Wet Seal currently runs 173 stores, which include its physical stores and its e-commerce store (www.wetseal.com).

The mass shuttering of the stores and firing of employees promises to be expensive. Wet Seal said it expects to incur estimated pre-tax charges ranging from $5.4 million to $6.4 million connected with inventory write-off, asset impairments and employee terminations.

Another group that might suffer from the bankruptcy are the manufacturers that produce for Wet Seal. If Wet Seal liquidates, those companies might be stuck with inventory and will be forced to seek other retailers, perhaps off-price specialists, to unload the canceled goods.

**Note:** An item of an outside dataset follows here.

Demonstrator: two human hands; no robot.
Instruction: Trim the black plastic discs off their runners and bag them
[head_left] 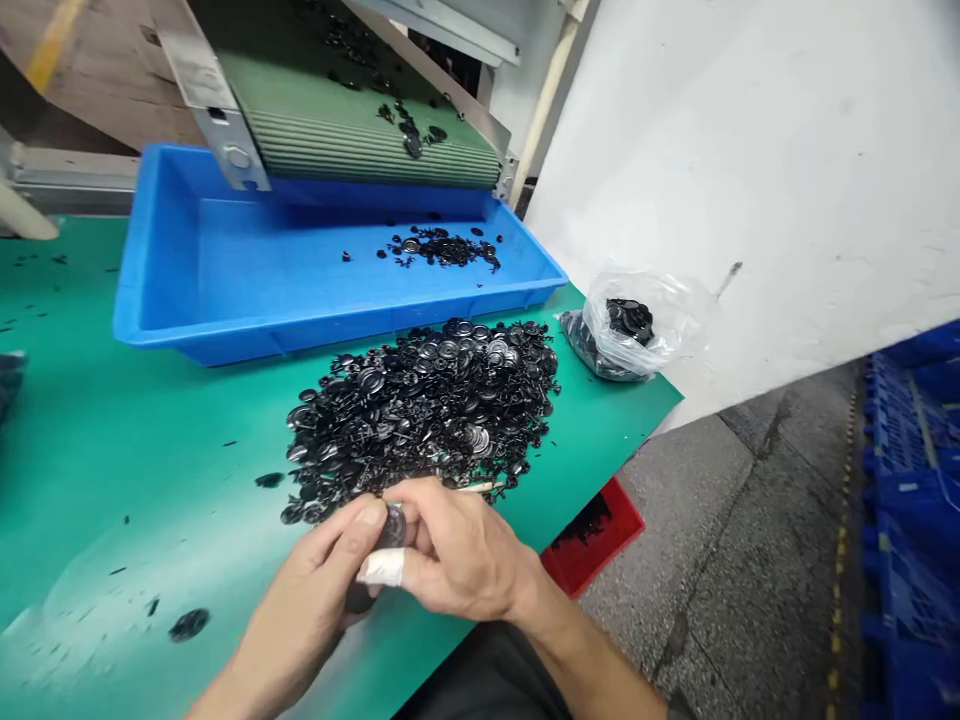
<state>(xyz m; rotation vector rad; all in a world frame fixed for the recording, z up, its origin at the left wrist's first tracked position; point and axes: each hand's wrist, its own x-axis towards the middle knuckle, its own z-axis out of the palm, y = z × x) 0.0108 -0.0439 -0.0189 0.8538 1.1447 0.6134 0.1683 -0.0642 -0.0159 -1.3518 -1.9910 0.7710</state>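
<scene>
Close in front of me, both hands meet over the near side of a pile of small black parts [420, 400]. Between my fingers is a black disc [391, 528], partly covered by them. My left hand [322, 570] grips it from the left, thumb on top. From the other side my right hand [465, 550] pinches it, with white tape around the thumb. Another dark round piece shows below, by my left palm. The pile mixes round discs with tiny branched bits. A thin pale stick [480, 488] pokes out just beyond my right hand.
A green conveyor belt [337, 120] carrying black parts ends above a blue tray [262, 320], which holds more of them. A clear plastic bag [660, 320] of black discs stands right. Below the table edge is a red bin [626, 525]. One loose disc [189, 625] lies at left.
</scene>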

Wet Seal’s bankruptcy comes at a time of crisis for traditional juniors retailers. In the past year, many juniors retailers have filed for bankruptcy or called it quits. In December, Philadelphia-headquartered Deb Shops filed for bankruptcy. It operates a fleet of 295 shops. During the same month, Delia’s, a New York–headquartered teen retailer, announced that it planned to seek Chapter 11 bankruptcy protection and said that it planned on liquidating. On Jan. 7, Body Central Corp., a teen retailer based in Jacksonville, Fla., announced that it was experiencing “significant liquidity challenges” and was considering Chapter 11 bankruptcy. One year ago, Dots LLC, an affordable women’s fashion retailer headquartered in Ohio, liquidated. Abercrombie & Fitch, which once was a top retailer at malls, announced in December that it plans to close 60 stores through lease expiration and also plans to restructure its Gilly Hicks intimates and sleepwear brand for juniors.

Retail consultant Davidowitz said one reason for the closings of so many formerly solid juniors retailers is that they were unable to handle challenges from fast-fashion retailers such as Forever 21, which brought a fast and constantly changing array of fashions to consumers.

“If you’re a juniors customer, you have different priorities than you used to,” he said. “It’s your sneakers and your iPhone compared to your sweaters and jeans,” Davidowitz said of the material obsessions of teen consumers. He also noted that teen unemployment has increased and many do not have as much disposable income as they once had to spend on clothes.